# Low Tech Observation hive



## oblib (Oct 28, 2011)

The problem you will have is that you will only see the outside of the outside frames. That is where the least activity is.


----------



## Rader Sidetrack (Nov 30, 2011)

You could modify your plan to put the window on the short sides, and glue screw a cleat to the outside of the box (above the window cutout and extending into the uncut area) to provide reinforcement. I added some plexiglass windows to a TBH in a similar fashion. 
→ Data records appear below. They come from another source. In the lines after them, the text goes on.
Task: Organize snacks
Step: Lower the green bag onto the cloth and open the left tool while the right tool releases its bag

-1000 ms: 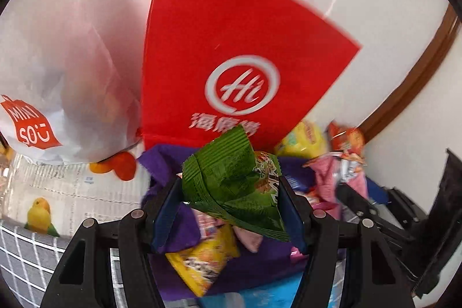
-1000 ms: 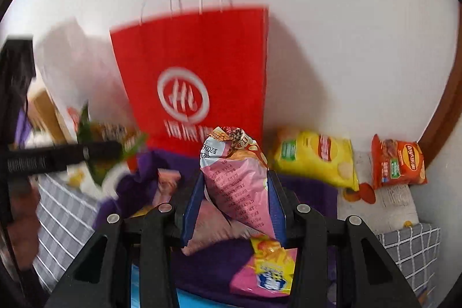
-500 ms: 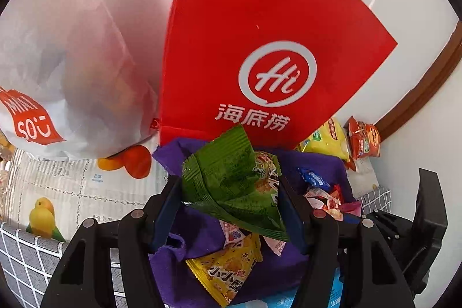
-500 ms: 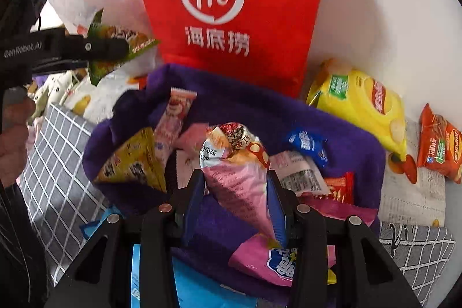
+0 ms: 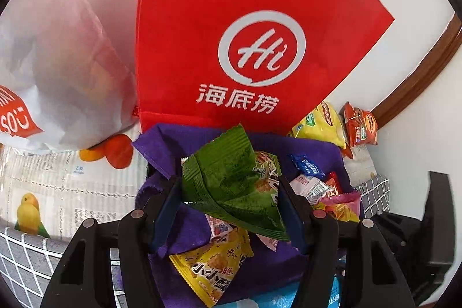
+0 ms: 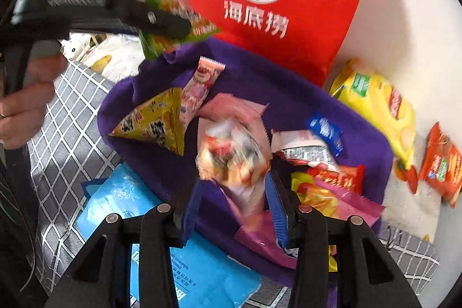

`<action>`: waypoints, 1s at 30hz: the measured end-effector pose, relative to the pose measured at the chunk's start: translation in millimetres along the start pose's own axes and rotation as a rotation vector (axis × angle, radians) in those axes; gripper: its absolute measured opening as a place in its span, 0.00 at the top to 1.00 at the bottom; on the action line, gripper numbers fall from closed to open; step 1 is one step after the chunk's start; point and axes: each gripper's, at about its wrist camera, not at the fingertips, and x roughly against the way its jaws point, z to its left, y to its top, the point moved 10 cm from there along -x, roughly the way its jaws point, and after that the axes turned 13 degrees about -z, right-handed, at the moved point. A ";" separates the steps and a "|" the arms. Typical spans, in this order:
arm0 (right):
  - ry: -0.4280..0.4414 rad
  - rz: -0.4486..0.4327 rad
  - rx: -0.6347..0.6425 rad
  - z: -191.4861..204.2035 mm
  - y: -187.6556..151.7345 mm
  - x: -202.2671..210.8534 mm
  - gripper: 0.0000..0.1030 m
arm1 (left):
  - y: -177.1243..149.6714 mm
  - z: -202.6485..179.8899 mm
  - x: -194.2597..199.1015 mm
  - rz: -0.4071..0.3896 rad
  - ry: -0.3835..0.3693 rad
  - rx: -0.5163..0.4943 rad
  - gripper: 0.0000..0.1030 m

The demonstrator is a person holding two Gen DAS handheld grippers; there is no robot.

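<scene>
My left gripper [image 5: 231, 192] is shut on a green snack packet [image 5: 231, 184] and holds it above the purple cloth bag [image 5: 161, 146] full of snacks. In the right wrist view the same gripper [image 6: 173, 28] shows at upper left with the green packet [image 6: 179, 39]. My right gripper [image 6: 235, 192] is over the purple bag [image 6: 288, 88]. A blurred pink snack packet [image 6: 234, 155] sits between its fingers, which stand wider apart than before; the grip is unclear. Several packets lie in the bag, among them a yellow one [image 6: 156, 120].
A red paper bag [image 5: 260, 33] stands against the wall behind the purple bag. A white plastic bag [image 5: 57, 62] is to its left. A yellow chip bag [image 6: 375, 106] and an orange packet [image 6: 441, 163] lie at right. A blue pack [image 6: 173, 250] lies on the grey checked cloth [image 6: 63, 134].
My right gripper tilted down over the purple bag and its fingers spread; the pink packet now looks blurred, in motion. My left gripper came forward over the bag with the green packet.
</scene>
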 end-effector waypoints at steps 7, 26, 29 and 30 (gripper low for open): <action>-0.093 -0.097 -0.052 -25.7 20.9 26.9 0.51 | -16.6 -1.8 -17.9 0.056 0.016 0.000 0.39; -0.158 -0.220 -0.271 -67.9 42.0 58.4 0.51 | -58.5 -18.6 -49.9 0.208 0.016 -0.032 0.38; -0.157 -0.222 -0.255 -64.8 42.1 58.0 0.51 | -55.8 -20.9 -46.5 0.208 0.002 -0.017 0.36; -0.156 -0.222 -0.252 -63.6 41.8 58.0 0.51 | -54.5 -20.7 -45.2 0.205 0.003 -0.017 0.35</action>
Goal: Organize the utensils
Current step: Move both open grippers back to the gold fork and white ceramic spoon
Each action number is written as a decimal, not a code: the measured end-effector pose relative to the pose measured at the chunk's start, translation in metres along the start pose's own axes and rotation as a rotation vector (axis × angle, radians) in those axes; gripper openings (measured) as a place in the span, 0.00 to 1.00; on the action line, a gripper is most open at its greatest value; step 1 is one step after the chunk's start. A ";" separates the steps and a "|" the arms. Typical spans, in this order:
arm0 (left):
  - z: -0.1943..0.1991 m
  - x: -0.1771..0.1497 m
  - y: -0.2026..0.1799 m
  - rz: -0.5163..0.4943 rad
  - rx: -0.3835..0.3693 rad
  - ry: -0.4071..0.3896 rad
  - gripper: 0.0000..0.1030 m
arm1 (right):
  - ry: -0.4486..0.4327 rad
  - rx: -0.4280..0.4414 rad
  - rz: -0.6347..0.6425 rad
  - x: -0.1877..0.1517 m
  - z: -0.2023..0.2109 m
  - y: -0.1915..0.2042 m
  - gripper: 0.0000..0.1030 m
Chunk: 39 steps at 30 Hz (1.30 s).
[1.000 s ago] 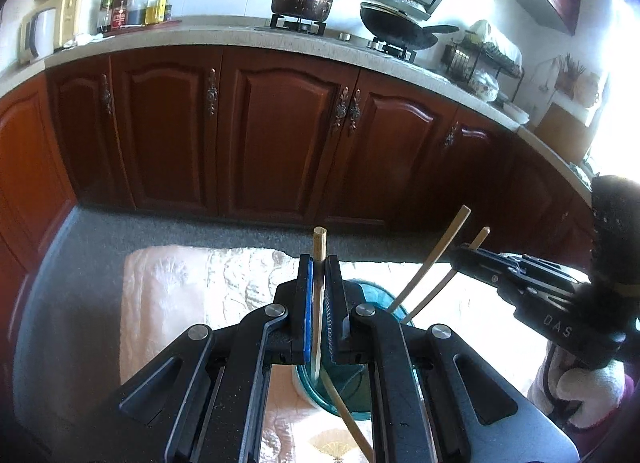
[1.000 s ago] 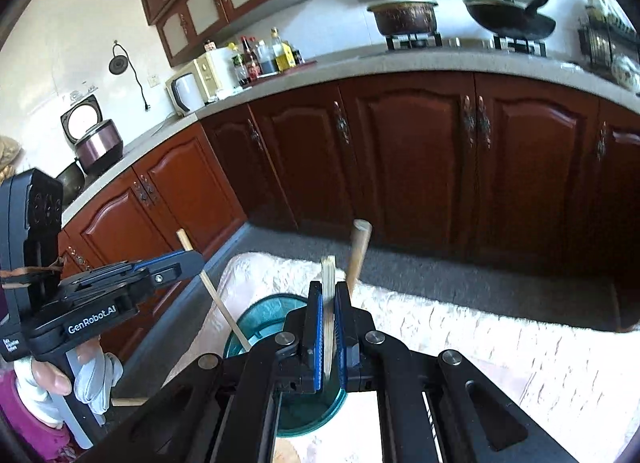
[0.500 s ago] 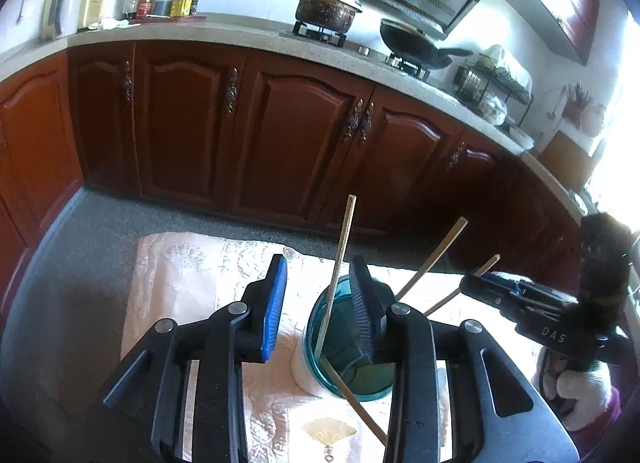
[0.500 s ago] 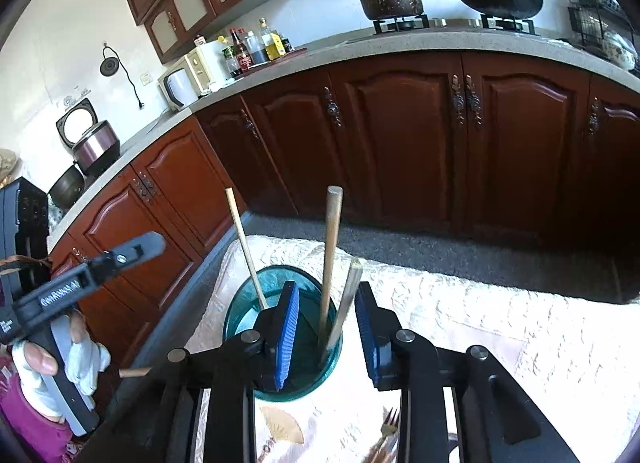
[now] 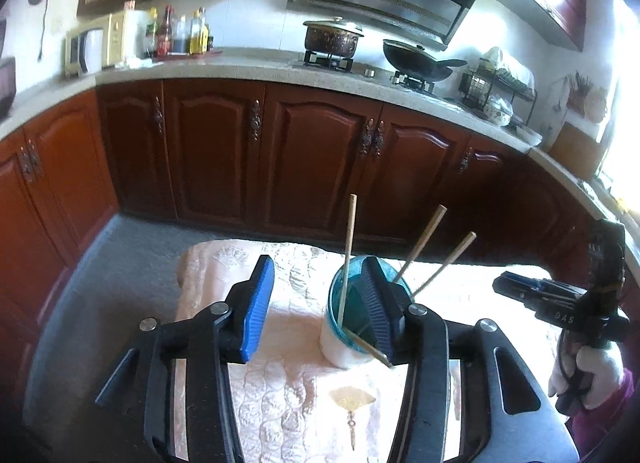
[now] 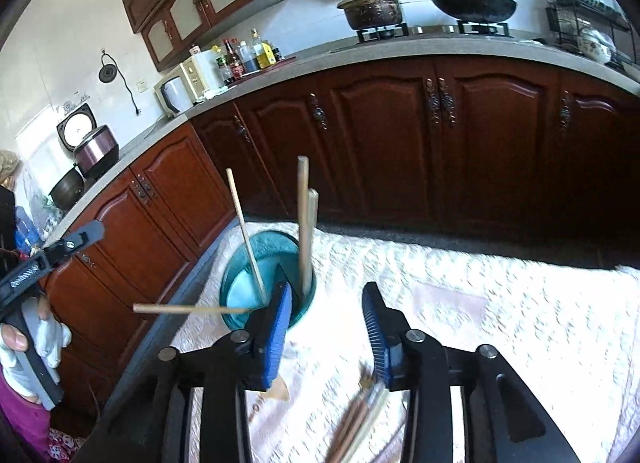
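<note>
A teal cup (image 5: 352,309) stands on a pale quilted cloth (image 5: 288,391) and holds several wooden chopsticks (image 5: 347,259). My left gripper (image 5: 316,305) is open and empty, its right finger in front of the cup. The cup (image 6: 264,263) with its chopsticks (image 6: 303,223) also shows in the right wrist view. My right gripper (image 6: 326,323) is open and empty, just right of the cup. Blurred utensils (image 6: 360,419) lie on the cloth below it.
The cloth (image 6: 480,303) covers a small table in a kitchen. Dark red cabinets (image 5: 320,159) and a counter with pots run behind. The other gripper shows at the right edge of the left view (image 5: 560,299) and the left edge of the right view (image 6: 44,259).
Both grippers opened and let their chopsticks drop into the cup, then drew back and up. The right gripper shifted to the right of the cup.
</note>
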<state>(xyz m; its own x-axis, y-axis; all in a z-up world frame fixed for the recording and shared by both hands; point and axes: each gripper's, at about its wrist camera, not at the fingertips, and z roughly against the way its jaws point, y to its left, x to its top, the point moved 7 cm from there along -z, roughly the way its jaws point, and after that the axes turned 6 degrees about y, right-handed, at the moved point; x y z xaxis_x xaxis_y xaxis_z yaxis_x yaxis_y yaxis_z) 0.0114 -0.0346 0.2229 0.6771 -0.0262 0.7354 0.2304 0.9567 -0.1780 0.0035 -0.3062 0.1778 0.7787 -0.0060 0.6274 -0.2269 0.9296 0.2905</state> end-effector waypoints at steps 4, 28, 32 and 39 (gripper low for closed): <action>0.016 -0.012 -0.014 -0.023 -0.015 0.000 0.50 | 0.011 -0.025 -0.007 -0.024 0.011 -0.010 0.38; -0.087 -0.156 -0.119 -0.058 -0.207 0.344 0.48 | 0.256 -0.079 -0.213 -0.157 -0.039 -0.112 0.36; -0.130 -0.168 -0.129 -0.012 -0.223 0.408 0.37 | 0.269 -0.071 -0.226 -0.161 -0.043 -0.116 0.36; -0.190 -0.181 -0.147 -0.001 -0.199 0.483 0.25 | 0.273 -0.059 -0.232 -0.165 -0.042 -0.118 0.36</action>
<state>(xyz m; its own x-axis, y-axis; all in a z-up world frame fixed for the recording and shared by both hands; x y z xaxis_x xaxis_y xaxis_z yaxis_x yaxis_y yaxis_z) -0.0121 -0.2259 -0.0085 0.9112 -0.2034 0.3583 0.3282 0.8840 -0.3329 -0.0732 -0.3990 0.0096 0.9349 -0.1277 0.3312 0.0019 0.9348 0.3552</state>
But _oblib _is correct, its difficult to see much.


----------



## Maryland Beekeeper (Nov 1, 2012)

I'd use a deep, cut oval windows in all sides, plexi. whole inside. Good luck 
Drew

Or break bottom out of aquarium.


----------



## Michael Bush (Aug 2, 2002)

http://www.bushfarms.com/beesobservationhives.htm#pictures

Yes, but you'll need to make a cover for the glass so you don't have a "solar wax melter". Also you can't see much unless you use foundationless frames as the foundation blocks your view.


----------



## Gypsi (Mar 27, 2011)

Maryland Beekeeper said:


> Or break bottom out of aquarium.


Use an aquarium to make an observation hive? would the bees mind? because I have a fair number of used aquariums in the shed. Plans anywhere?


----------